Ryan:Is there a reason to be concerned with Chris Blewitt? Has a couple of missed and blocked kicks this year.
Sam Werner: I would say there's no reason to be too concerned...yet. He hasn't been automatic, but a couple of the misses (particularly in the Duke game) came as results of high snaps. The one thing I know is that the staff really, really likes his demeanor, which is pretty important as a kicker. Chryst has a lot of faith in Blewitt even as a freshman.
More importantly, Pitt doesn't have a ton of other options right now. Drake Greer, a walkon, is the only other placekicker on the roster after Brad Lukasak left the team. Barring an injury, it's Blewitt or bust for Pitt.

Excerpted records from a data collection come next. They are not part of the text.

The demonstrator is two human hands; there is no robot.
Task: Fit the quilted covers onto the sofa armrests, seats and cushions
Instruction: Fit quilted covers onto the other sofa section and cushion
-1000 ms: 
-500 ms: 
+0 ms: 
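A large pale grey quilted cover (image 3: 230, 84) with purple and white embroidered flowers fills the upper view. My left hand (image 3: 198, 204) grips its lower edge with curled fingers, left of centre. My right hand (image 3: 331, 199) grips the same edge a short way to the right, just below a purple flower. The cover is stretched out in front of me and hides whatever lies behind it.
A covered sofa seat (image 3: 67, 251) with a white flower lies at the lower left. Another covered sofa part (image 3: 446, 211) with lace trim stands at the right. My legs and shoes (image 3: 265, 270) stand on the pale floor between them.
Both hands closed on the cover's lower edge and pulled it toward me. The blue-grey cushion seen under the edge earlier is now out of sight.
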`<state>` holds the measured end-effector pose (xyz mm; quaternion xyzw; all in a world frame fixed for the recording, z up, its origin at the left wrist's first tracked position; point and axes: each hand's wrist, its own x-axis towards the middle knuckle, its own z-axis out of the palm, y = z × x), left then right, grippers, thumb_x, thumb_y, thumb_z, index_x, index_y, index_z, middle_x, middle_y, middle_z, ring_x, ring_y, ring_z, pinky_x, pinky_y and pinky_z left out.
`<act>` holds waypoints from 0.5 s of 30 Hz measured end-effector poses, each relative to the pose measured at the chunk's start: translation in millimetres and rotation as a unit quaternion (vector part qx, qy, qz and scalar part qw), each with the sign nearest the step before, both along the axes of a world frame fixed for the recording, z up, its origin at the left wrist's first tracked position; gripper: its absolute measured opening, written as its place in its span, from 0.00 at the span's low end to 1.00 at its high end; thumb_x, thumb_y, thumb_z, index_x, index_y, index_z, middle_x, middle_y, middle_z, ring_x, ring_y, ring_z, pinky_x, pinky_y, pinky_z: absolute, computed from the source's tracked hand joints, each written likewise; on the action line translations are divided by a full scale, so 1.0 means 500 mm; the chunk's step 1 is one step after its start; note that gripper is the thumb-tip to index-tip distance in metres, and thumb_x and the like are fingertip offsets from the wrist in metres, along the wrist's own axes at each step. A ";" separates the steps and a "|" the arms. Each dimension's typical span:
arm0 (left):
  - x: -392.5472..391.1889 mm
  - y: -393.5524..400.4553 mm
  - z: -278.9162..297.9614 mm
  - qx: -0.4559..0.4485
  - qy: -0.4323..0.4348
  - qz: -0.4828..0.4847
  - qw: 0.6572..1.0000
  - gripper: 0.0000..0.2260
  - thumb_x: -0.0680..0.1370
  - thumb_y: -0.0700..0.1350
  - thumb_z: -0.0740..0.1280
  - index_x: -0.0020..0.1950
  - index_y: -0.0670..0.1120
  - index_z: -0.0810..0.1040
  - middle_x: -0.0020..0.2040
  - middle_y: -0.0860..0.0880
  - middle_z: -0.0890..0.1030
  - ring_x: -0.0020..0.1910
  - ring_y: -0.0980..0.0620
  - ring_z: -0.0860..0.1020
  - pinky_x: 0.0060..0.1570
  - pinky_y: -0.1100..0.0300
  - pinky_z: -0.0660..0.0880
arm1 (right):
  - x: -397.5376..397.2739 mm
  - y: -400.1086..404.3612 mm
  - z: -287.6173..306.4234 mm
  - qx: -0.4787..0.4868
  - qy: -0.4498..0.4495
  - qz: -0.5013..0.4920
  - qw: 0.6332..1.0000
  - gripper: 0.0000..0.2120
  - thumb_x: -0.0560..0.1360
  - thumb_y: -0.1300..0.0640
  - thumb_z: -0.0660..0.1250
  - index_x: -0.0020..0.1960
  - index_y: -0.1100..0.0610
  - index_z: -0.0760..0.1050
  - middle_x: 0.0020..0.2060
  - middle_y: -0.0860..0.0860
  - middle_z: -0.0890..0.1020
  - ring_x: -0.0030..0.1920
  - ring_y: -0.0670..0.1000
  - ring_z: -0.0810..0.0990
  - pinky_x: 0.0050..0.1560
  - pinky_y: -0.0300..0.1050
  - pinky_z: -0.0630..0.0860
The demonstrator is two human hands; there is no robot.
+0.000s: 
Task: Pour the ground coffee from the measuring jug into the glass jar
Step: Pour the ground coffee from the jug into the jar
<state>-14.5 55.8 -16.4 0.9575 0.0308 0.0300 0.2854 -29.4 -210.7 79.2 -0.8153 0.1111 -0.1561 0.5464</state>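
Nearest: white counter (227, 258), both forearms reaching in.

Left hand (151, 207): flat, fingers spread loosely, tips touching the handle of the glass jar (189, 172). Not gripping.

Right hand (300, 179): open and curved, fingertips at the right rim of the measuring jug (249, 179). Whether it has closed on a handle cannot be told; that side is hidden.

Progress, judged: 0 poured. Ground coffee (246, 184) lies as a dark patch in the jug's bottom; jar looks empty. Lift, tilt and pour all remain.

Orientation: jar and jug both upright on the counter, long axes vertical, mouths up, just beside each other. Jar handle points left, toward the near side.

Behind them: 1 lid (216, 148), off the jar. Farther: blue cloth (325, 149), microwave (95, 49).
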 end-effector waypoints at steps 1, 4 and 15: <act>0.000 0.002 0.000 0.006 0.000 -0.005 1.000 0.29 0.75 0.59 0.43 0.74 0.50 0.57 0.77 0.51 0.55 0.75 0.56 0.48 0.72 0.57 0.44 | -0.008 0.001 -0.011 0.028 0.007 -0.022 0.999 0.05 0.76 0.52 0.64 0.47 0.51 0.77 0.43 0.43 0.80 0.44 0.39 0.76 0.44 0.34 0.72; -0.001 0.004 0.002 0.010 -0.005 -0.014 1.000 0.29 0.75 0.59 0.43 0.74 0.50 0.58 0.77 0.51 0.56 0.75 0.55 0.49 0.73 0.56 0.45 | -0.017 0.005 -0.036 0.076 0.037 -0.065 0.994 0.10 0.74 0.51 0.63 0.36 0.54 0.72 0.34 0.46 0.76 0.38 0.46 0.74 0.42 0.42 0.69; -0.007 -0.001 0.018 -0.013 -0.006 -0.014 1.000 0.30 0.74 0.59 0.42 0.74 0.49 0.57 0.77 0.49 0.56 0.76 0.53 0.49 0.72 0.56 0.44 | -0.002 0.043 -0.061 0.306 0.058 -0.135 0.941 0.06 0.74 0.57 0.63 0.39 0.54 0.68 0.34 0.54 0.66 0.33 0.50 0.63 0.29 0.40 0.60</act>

Guest: Why continue with a 4/3 defense when the defensive line has been so ineffective (short of Donald's play)? Why not use a 3/4 with more blitz schemes?
Sam Werner:That's a good question, but I think the answer is already in there. Pitt actually has mixed up its defense pretty significantly this year in terms of formations. Yes, they're a 4-3 base, but they got to 3-4 on most third down plays with an extra linebacker like Nicholas Grigsby or even Ejuan Price rushing the passer from a stand-up position.
You could even argue that some of these plays are a 3-3-5 or a 4-2-5, with Anthony Gonzalez dropping back into coverage and playing more as a defensive back than a linebacker. Point is, Pitt really is mixing up its defense, primarily on third downs.
Now, you could make a case that they should do more of it on first or second downs, I suppose, but the defensive line has actually done a pretty good job stopping opposing running backs this year. The numbers are a bit skewed because of New Mexico's offense and Duke's success with quarterback runs, but running backs haven't been able to do a ton against Pitt's defense this year.